In Cady v. Dombrowski (supra) the Supreme Court approved a warrantless search of defendant’s automobile to locate a gun after it had been removed by the police to a private garage. At the time the defendant was in jail, but the court held that the search was a necessary police procedure to protect the public from harm which might result if the weapon was found by an intruder. We think the same principle applies here. The judgments should be affirmed.
. On the list were a .45 automatic pistol, a .25 automatic pistol, a .32 revolver, án M-16 machine gun, and one machete. After search of the vehicles the State Police found, in addition, a pipe, a sawed off .12 gouge shotgun, marijuana, hashish, burglar’s tools, a switchblade knife and other knives together with a substantial quantity of ammunition for these guns and a stolen motorcycle. A second stolen motorcycle was found at the Lypka residence.

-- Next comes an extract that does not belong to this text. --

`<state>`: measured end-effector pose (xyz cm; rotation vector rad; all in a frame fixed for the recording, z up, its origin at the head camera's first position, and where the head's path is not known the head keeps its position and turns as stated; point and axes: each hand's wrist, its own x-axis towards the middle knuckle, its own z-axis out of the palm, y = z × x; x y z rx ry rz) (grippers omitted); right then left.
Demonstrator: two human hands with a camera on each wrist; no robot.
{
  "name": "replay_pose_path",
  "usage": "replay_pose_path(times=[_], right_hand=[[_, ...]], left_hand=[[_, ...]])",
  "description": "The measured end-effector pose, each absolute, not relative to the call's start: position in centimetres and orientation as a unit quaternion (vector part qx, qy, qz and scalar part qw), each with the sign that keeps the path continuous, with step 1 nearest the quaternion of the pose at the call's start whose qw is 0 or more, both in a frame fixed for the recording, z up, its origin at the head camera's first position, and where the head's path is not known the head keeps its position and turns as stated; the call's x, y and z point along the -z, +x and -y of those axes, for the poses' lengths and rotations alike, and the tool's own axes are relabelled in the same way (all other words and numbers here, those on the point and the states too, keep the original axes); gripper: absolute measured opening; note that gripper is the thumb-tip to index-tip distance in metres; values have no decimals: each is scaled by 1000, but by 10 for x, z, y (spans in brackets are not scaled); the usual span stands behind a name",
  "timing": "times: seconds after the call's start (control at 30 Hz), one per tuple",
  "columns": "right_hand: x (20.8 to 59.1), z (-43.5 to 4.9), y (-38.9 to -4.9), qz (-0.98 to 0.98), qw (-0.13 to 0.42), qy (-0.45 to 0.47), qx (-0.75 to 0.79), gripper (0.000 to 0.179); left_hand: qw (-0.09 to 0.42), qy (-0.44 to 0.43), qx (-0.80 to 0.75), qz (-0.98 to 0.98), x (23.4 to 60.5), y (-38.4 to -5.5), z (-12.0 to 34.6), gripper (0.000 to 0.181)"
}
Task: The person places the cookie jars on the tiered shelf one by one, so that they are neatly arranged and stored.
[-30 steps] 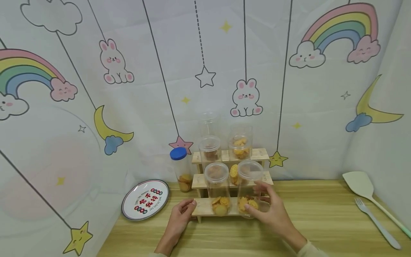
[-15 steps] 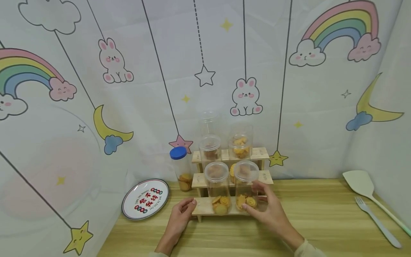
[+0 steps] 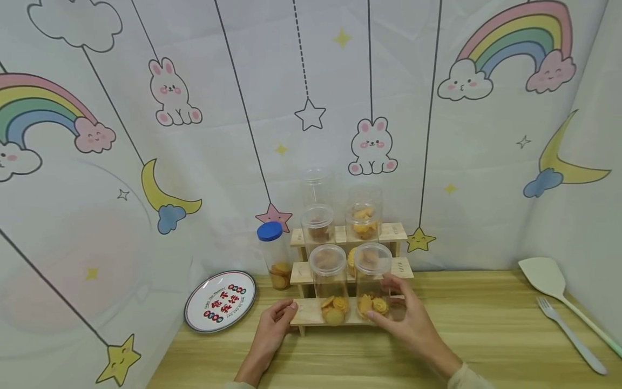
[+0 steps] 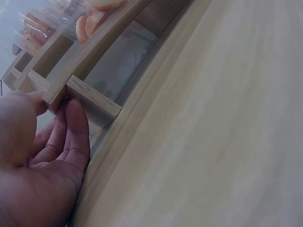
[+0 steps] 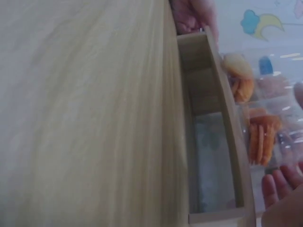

. In People v. Glen (30 NY 2d 252, cert. den. 409 U. S. 849) (decided 3 months before this incident) the Court of Appeals announced the principle that police officers could obtain a search warrant prospectively for articles expected but not yet received on the premises or by the person to be searched.
. The defendants’ witnesses in this ease testified at the suppression hearing that on the night of the search the police officers stated they had received word that there were 20 or 25 people involved with the defendants. The prosecution did not urge that fact as justification for the warrantless search.